Prompt. Write the data below out again, exactly as each line reads.

Information supplied.

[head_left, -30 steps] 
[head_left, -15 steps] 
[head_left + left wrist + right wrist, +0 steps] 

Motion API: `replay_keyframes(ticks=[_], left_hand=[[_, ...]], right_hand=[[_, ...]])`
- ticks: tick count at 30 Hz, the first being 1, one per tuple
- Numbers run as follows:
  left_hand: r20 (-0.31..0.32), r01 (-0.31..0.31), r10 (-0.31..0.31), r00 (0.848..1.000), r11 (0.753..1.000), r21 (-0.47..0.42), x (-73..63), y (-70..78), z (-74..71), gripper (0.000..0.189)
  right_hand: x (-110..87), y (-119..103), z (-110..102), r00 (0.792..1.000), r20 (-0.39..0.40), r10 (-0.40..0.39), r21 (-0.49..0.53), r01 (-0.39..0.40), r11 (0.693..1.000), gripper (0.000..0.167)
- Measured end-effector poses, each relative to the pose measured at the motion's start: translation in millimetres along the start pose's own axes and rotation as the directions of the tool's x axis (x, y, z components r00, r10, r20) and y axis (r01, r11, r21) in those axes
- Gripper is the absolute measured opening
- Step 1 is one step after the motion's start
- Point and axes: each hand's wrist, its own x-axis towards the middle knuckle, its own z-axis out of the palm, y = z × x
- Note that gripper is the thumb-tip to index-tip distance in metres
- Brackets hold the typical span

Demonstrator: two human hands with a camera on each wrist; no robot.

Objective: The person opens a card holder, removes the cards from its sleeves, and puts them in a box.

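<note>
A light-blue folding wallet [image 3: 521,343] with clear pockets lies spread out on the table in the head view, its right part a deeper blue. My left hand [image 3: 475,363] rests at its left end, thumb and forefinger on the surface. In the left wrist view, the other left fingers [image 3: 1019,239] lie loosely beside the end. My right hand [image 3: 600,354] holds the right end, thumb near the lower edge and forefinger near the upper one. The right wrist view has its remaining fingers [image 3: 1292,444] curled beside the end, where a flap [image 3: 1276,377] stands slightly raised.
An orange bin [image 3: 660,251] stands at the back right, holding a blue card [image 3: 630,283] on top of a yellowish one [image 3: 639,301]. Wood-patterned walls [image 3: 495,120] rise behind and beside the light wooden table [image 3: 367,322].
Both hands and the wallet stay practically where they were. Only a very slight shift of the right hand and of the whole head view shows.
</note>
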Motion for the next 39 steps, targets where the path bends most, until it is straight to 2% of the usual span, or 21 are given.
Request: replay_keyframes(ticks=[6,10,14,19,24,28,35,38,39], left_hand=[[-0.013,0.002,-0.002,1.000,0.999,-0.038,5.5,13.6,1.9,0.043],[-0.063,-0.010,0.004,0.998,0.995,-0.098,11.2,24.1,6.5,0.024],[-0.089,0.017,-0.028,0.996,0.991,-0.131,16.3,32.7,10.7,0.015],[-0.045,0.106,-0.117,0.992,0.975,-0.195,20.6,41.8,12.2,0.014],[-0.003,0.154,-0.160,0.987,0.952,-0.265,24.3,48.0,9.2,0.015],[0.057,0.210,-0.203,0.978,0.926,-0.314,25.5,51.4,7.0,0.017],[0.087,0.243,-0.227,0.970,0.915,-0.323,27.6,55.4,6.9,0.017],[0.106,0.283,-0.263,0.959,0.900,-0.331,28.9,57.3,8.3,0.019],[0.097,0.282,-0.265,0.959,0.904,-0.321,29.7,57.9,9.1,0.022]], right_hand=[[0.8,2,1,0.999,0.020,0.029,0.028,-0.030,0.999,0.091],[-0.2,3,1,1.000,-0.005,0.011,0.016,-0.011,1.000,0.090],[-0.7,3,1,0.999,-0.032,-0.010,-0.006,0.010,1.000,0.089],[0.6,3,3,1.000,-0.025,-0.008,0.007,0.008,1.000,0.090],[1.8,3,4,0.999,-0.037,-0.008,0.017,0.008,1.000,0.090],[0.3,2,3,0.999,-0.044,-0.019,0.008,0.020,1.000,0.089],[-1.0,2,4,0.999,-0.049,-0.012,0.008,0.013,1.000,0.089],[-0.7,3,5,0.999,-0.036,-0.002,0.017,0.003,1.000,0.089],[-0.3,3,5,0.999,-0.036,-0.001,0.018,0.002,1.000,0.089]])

Answer section.
[head_left, -30 steps] 
[head_left, -15 steps] 
[head_left + left wrist + right wrist, +0 steps] 

Motion API: `replay_keyframes(ticks=[_], left_hand=[[_, ...]], right_hand=[[_, ...]])`
- ticks: tick count at 30 Hz, the first being 1, one per tuple
- Numbers run as follows:
  left_hand: r20 (-0.31..0.32), r01 (-0.31..0.31), r10 (-0.31..0.31), r00 (0.848..1.000), r11 (0.753..1.000), r21 (-0.47..0.42), x (-73..63), y (-70..78), z (-74..71), gripper (0.000..0.189)
  right_hand: x (-110..87), y (-119..103), z (-110..102), r00 (0.792..1.000), r20 (-0.39..0.40), r10 (-0.40..0.39), r21 (-0.49..0.53), r01 (-0.39..0.40), r11 (0.693..1.000), gripper (0.000..0.167)
- Measured end-effector poses, each relative to the pose measured at the motion's start: translation in millimetres along the start pose's own axes and rotation as the directions of the tool's x axis (x, y, z components r00, r10, r20) and y axis (r01, r11, r21) in those axes
- Gripper is the absolute measured opening
- Step 1 is one step after the motion's start
- Point and axes: each hand's wrist, its own x-axis towards the middle knuckle, its own z-axis out of the palm, y = z × x
- Note that gripper is the thumb-tip to index-tip distance in metres
- Brackets hold the typical span

Demonstrator: two human hands with a camera on each wrist; no robot.

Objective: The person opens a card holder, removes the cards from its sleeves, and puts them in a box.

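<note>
A light-blue folding wallet [image 3: 521,343] with clear pockets lies spread out on the table in the head view, its right part a deeper blue. My left hand [image 3: 475,363] rests at its left end, thumb and forefinger on the surface. In the left wrist view, the other left fingers [image 3: 1019,239] lie loosely beside the end. My right hand [image 3: 600,354] holds the right end, thumb near the lower edge and forefinger near the upper one. The right wrist view has its remaining fingers [image 3: 1292,444] curled beside the end, where a flap [image 3: 1276,377] stands slightly raised.
An orange bin [image 3: 660,251] stands at the back right, holding a blue card [image 3: 630,283] on top of a yellowish one [image 3: 639,301]. Wood-patterned walls [image 3: 495,120] rise behind and beside the light wooden table [image 3: 367,322].
Both hands and the wallet stay practically where they were. Only a very slight shift of the right hand and of the whole head view shows.
</note>
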Motion for the next 39 steps, targets where the path bends most, until it is straight to 2% of the usual span, or 21 are given.
Request: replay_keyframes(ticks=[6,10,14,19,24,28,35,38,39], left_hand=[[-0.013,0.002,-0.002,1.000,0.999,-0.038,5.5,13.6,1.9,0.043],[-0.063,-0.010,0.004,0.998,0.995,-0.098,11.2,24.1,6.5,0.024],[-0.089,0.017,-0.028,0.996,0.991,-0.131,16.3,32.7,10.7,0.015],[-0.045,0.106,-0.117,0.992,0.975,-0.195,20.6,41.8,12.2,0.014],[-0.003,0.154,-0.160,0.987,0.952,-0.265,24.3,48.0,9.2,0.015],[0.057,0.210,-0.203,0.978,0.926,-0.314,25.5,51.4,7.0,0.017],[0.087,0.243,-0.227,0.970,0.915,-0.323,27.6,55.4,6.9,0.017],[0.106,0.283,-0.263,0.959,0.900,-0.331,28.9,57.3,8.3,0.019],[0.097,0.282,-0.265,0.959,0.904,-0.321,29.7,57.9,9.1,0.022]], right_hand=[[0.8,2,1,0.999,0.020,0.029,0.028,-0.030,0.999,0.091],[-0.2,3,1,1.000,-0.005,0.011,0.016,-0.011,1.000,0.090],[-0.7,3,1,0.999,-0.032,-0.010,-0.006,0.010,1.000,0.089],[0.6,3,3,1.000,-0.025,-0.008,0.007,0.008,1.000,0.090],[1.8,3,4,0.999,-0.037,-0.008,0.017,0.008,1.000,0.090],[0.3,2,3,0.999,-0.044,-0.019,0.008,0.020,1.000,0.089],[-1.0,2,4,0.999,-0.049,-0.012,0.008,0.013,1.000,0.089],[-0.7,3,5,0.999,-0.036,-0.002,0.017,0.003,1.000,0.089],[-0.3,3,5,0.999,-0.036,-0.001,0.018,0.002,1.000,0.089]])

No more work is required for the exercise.